Shell Sets Campaign to Boost Natural Gas; Plans LNG Plant, Distribution in Canada

By Transport Topics Staff

This story appears in the Sept. 19 print edition of Transport Topics. Click here to subscribe today.

Global petroleum provider Shell Oil Co. unveiled a major push to promote natural gas in North American freight transportation, saying that it aims to produce liquefied natural gas suitable for commercial vehicles in a plant near Calgary, Alberta, by 2013.

While Shell is seeking regulatory approval for the LNG production at its Jumping Pound facility, the company also said Sept. 7 that it will supply Shell Flying J truck stops in Canada with LNG through third parties until it can supply the product itself.

Shell said in the same statement that it will work with Westport Innovations Inc., Vancouver, British Columbia, on truck engines powered by LNG and compressed natural gas.
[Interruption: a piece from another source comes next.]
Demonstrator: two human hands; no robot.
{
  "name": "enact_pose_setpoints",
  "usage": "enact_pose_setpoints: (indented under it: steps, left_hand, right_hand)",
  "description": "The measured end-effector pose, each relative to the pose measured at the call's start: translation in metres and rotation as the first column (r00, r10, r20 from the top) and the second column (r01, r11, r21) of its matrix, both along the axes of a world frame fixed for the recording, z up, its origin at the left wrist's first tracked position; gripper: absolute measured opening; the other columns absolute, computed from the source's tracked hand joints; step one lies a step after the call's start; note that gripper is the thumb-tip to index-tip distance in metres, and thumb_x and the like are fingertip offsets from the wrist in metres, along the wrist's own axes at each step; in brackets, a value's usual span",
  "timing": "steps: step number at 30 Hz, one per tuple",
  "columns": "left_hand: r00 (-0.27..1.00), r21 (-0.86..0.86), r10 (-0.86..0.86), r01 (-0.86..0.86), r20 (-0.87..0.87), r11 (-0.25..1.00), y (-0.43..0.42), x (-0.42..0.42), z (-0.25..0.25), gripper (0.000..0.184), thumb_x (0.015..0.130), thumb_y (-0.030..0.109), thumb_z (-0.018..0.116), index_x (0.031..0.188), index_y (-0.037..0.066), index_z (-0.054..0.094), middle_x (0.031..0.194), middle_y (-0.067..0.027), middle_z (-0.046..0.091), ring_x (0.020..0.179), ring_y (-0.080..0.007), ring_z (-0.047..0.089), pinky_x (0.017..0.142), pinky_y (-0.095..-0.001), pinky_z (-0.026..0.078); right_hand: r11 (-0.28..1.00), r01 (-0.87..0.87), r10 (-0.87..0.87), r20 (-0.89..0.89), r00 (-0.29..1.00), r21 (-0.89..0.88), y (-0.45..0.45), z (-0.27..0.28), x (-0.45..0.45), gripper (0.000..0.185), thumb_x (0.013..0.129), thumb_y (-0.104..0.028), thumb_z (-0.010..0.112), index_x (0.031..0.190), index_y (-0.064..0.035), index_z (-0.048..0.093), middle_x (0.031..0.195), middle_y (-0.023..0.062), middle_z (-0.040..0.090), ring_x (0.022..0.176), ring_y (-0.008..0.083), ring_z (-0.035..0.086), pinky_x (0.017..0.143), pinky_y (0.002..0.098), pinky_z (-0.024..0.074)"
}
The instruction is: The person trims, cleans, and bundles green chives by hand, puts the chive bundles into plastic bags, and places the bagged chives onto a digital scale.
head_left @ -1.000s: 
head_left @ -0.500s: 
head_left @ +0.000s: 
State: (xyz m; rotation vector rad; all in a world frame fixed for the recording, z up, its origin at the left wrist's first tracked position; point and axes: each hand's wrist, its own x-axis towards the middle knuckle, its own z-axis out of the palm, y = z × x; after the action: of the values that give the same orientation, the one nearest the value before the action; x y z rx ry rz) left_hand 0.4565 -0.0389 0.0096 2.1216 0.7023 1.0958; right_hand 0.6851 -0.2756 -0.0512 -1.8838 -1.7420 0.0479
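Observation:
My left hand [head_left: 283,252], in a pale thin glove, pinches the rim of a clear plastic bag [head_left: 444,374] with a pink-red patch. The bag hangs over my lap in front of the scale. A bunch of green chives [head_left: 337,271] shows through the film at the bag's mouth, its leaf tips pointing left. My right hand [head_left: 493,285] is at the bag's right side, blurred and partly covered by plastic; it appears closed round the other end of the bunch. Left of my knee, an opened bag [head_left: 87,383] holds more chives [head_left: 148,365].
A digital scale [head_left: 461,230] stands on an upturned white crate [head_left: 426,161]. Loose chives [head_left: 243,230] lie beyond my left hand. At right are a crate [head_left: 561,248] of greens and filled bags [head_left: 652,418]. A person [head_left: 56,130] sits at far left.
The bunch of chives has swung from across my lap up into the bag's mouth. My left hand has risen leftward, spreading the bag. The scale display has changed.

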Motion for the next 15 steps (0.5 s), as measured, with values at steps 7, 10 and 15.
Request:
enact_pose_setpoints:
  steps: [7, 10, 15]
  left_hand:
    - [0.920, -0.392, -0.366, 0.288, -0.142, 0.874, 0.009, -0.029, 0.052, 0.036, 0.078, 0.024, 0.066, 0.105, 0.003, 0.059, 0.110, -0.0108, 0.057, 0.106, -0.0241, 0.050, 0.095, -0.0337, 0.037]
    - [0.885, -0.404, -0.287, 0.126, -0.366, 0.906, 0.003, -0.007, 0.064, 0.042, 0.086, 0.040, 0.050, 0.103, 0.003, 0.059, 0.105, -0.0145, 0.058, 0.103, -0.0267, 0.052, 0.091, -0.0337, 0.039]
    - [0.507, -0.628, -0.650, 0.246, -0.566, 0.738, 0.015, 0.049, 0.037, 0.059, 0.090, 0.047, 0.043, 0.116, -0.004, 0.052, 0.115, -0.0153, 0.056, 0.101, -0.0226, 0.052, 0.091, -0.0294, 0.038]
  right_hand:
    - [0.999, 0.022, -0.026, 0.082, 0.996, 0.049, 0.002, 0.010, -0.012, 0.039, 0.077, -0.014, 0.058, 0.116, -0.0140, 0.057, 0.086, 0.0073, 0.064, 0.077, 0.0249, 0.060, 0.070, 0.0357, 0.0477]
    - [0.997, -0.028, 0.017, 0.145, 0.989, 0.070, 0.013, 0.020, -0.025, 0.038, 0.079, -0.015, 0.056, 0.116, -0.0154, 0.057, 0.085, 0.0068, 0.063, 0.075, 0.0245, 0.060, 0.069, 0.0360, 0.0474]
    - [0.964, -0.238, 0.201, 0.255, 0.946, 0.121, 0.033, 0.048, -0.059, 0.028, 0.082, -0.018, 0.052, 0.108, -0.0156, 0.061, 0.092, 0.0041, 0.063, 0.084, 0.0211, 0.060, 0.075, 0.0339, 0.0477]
“With an abundance of natural gas and a growing need for low-emission transportation fuels, today signals a very important step for a significant North American resource,” said Marvin Odum, president of Shell Oil Co. in the Americas.

“As global demand for transportation fuels increases, including for LNG, Shell is well-positioned to meet this demand. LNG can provide great advantages for our commercial customers as a future energy solution in transportation. LNG will be a welcome addition to Shell’s portfolio of quality transportation fuels,” said Odum.
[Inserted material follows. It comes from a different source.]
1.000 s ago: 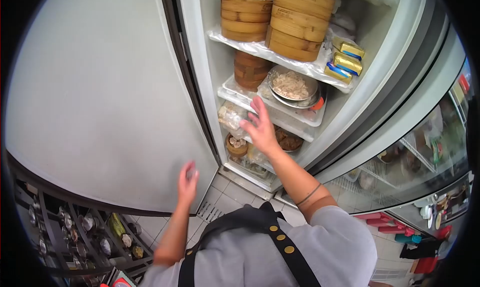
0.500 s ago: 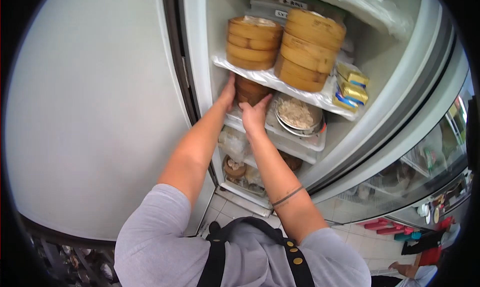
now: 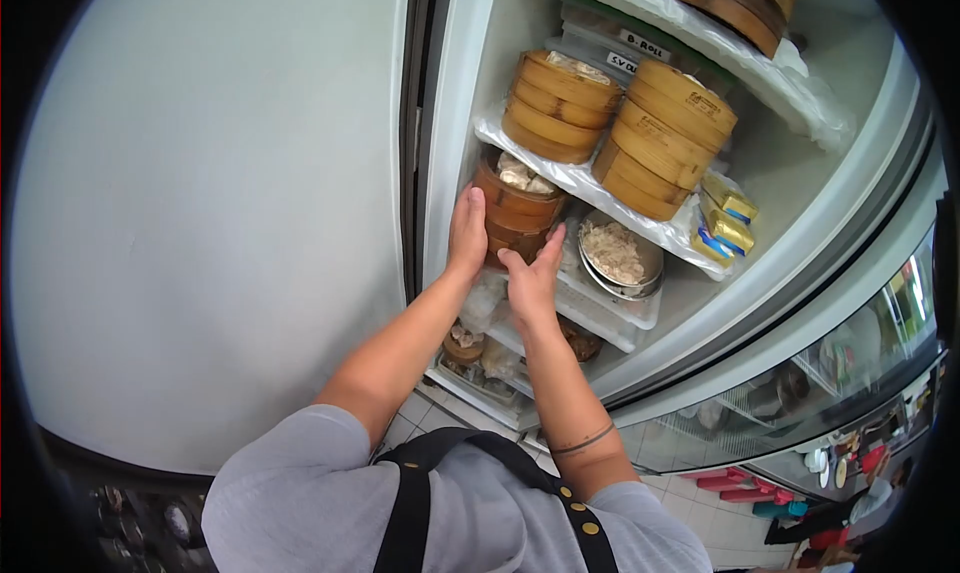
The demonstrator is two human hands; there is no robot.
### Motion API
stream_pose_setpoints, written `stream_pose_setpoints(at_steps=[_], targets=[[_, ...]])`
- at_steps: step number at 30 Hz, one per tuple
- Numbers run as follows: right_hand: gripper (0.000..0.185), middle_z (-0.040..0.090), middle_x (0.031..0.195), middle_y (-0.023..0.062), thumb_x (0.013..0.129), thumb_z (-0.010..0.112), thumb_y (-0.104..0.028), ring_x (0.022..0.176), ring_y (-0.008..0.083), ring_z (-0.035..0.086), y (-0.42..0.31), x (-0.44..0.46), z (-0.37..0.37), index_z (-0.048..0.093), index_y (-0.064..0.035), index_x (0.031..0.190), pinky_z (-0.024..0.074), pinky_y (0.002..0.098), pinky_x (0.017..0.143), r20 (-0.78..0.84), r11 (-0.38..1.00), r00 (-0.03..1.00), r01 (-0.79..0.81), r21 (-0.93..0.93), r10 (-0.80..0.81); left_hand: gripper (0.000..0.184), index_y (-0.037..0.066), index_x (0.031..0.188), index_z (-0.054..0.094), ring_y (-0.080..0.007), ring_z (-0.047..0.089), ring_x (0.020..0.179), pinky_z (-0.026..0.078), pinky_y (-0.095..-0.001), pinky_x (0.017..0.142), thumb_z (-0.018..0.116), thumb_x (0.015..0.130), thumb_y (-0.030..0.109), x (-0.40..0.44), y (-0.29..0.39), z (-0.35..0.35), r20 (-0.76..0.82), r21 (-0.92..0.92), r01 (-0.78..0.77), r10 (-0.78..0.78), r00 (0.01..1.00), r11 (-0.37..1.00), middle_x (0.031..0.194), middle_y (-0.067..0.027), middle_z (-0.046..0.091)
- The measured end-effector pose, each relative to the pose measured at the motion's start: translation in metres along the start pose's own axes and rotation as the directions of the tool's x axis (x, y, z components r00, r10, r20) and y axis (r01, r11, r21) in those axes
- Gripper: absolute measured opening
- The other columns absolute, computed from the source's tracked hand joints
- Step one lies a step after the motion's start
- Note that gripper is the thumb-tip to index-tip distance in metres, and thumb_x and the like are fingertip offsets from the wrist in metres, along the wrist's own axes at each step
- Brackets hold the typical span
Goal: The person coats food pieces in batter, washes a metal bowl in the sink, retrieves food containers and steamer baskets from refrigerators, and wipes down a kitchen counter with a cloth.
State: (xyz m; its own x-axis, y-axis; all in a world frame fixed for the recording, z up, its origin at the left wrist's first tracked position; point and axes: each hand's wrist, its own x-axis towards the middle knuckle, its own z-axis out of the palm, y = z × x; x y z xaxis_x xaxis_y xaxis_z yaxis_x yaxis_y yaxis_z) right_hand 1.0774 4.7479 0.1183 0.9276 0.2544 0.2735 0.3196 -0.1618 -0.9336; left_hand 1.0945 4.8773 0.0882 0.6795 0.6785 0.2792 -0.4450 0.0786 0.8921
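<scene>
Beside the open fridge door (image 3: 230,223), under the left front corner of the lined shelf (image 3: 572,179), left hand (image 3: 468,238) and right hand (image 3: 533,285) clasp the steamer (image 3: 515,211) between them. I'd guess stiff, weighty, its food (image 3: 520,174) soft: best held low, level.

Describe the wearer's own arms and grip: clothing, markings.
Left grip and right grip bare, no gloves seen. Short grey sleeves leave both forearms uncovered. Thin dark line across the right forearm; tattoo or band, can't tell. Black straps with gold-coloured studs over the torso.
</scene>
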Motion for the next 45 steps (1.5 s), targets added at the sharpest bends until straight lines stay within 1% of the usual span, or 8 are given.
stream_pose_setpoints(at_steps=[7,14,21,24,27,33,37,45], targets=[[0.100,0.040,0.146,0.0350,0.085,0.072,-0.041,0.136,0.0440,0.042,0.000,0.026,-0.031,0.019,0.0092,0.153,0.0336,0.0444,0.114,0.158,0.973,0.983,0.126,-0.192,-0.096,0.094,-0.002,0.148,0.030,-0.0321,0.038,0.138,0.035,-0.0432,0.113,0.065,0.089,0.063,-0.046,-0.002,0.017,-0.448,-0.266,0.227,-0.329,0.832,0.937,0.144,-0.0208,0.042],[0.085,0.050,0.141,0.0248,0.088,0.071,-0.033,0.122,0.0307,0.057,0.011,0.025,-0.037,0.029,0.0040,0.153,0.0464,0.0391,0.102,0.261,0.938,0.936,0.291,-0.188,-0.238,0.068,0.013,0.147,0.042,-0.0267,0.041,0.141,0.031,-0.0478,0.118,0.053,0.097,0.058,-0.061,-0.030,-0.024,0.165,-0.747,0.330,-0.319,0.933,0.578,0.152,-0.0074,0.045],[0.065,0.059,0.124,0.0212,0.085,0.061,-0.015,0.106,0.0359,0.062,0.041,0.005,-0.050,0.041,0.0009,0.145,0.0496,0.0449,0.092,0.363,0.970,0.902,0.239,0.034,-0.235,0.079,0.013,0.150,0.039,-0.0273,0.042,0.141,0.032,-0.0500,0.118,0.057,0.091,0.063,-0.103,-0.046,-0.061,0.139,-0.812,0.253,-0.247,0.959,0.526,0.154,-0.0076,0.043],[0.040,0.060,0.120,0.0236,0.086,0.057,-0.006,0.103,0.0374,0.064,0.022,0.008,-0.041,0.057,0.0022,0.125,0.0528,0.0473,0.088,0.440,0.644,0.764,0.640,-0.419,-0.472,0.080,0.013,0.150,0.039,-0.0257,0.040,0.142,0.029,-0.0482,0.120,0.060,0.090,0.060,-0.138,-0.032,-0.088,0.115,-0.827,0.254,-0.291,0.950,0.502,0.154,-0.0059,0.043],[0.031,0.063,0.114,0.0229,0.085,0.059,-0.005,0.099,0.0351,0.067,0.019,0.023,-0.013,0.063,0.0006,0.115,0.0563,0.0459,0.082,0.589,0.367,0.773,0.632,-0.683,-0.236,0.082,0.011,0.152,0.037,-0.0252,0.038,0.143,0.028,-0.0475,0.121,0.059,0.090,0.062,-0.178,-0.023,-0.118,0.078,-0.809,0.270,-0.360,0.930,0.522,0.155,-0.0069,0.042],[0.021,0.070,0.100,0.0188,0.085,0.059,-0.007,0.095,0.0334,0.069,0.005,0.062,0.025,0.072,-0.0033,0.102,0.0579,0.0427,0.079,0.691,0.000,0.719,0.693,-0.721,-0.076,0.075,0.010,0.152,0.036,-0.0251,0.037,0.144,0.027,-0.0469,0.121,0.050,0.096,0.059,-0.253,-0.021,-0.179,0.115,-0.804,0.340,-0.434,0.893,0.488,0.156,-0.0073,0.040],[0.038,0.066,0.108,0.0190,0.089,0.059,-0.015,0.096,0.0354,0.068,-0.008,0.073,0.030,0.059,-0.0081,0.127,0.0567,0.0453,0.078,0.516,0.034,0.703,0.607,-0.794,-0.490,0.072,0.010,0.151,0.038,-0.0242,0.038,0.143,0.029,-0.0468,0.120,0.048,0.098,0.058,-0.287,-0.018,-0.201,0.129,-0.799,0.372,-0.468,0.874,0.473,0.155,-0.0066,0.041],[0.056,0.066,0.114,0.0190,0.088,0.058,-0.015,0.094,0.0389,0.069,-0.001,0.108,0.020,0.043,-0.0129,0.142,0.0553,0.0508,0.077,0.689,-0.065,0.701,0.691,-0.720,-0.185,0.072,0.009,0.150,0.039,-0.0246,0.041,0.141,0.030,-0.0465,0.119,0.050,0.097,0.057,-0.306,-0.013,-0.226,0.196,-0.791,0.401,-0.430,0.881,0.462,0.153,-0.0071,0.045]])
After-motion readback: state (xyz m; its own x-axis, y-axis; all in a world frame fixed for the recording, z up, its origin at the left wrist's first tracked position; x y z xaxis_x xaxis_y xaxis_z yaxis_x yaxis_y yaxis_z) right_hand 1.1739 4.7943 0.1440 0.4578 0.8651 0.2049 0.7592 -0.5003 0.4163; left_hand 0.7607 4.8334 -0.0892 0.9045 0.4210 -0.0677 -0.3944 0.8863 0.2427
Shell Flying J is a Canadian joint venture between Shell and Pilot/Flying J Travel Centers. Shell also is partnering with General Electric Co. on natural-gas train locomotives and with Wärtsilä North America Inc., Fort Lauderdale, Fla., on natural gas for large marine engines and stationary engines.

Clean Energy Fuels Corp., Seal Beach, Calif., has accumulated investors to fund its business plan of providing CNG and LNG as transportation fuel. In August, the company announced $150 million in backing from three investment funds. In July, Clean Energy Fuels received a $150 million investment from Chesapeake Energy Corp., Oklahoma City. Investor T. Boone Pickens owns 25.9% of Clean Energy Fuels’ stock, according to Bloomberg News.

Shell, however, with $368.1 billion in revenue last year, is one of the world’s largest corporations. A company spokesman would not reveal the size of its investment, but the announcement mentioned several approaches to the issue, including three modes of transportation and applications for mining equipment.

“As a result of this initiative, we believe the use of natural gas as a fuel for transportation will accelerate,” David Demers, CEO of Westport Innovations, said in his company’s statement.

Westport and Shell said they would address issues such as fuel supply, vehicle maintenance and customer support. In addition to its own products, Westport produces engines through a joint venture with Cummins Inc., Columbus, Ind.

In a briefing on energy issues with editors and reporters this summer,

Shell said natural gas is one of the corporation’s key strategies. The company expects crude oil and conventional diesel to keep rising in price over the long term, thereby making natural gas more appealing in comparison. Furthermore, natural gas is distributed across the world more broadly, including North America, meaning that its supply is not held hostage to political instability in the Middle East.

North American truck makers are marketing both heavy-duty and medium-duty vehicles that use CNG and LNG engines, and the Toronto office of consulting firm Frost & Sullivan estimates that their share of the Classes 6-8 market will increase notably between now and 2017 (8-29, p. 3).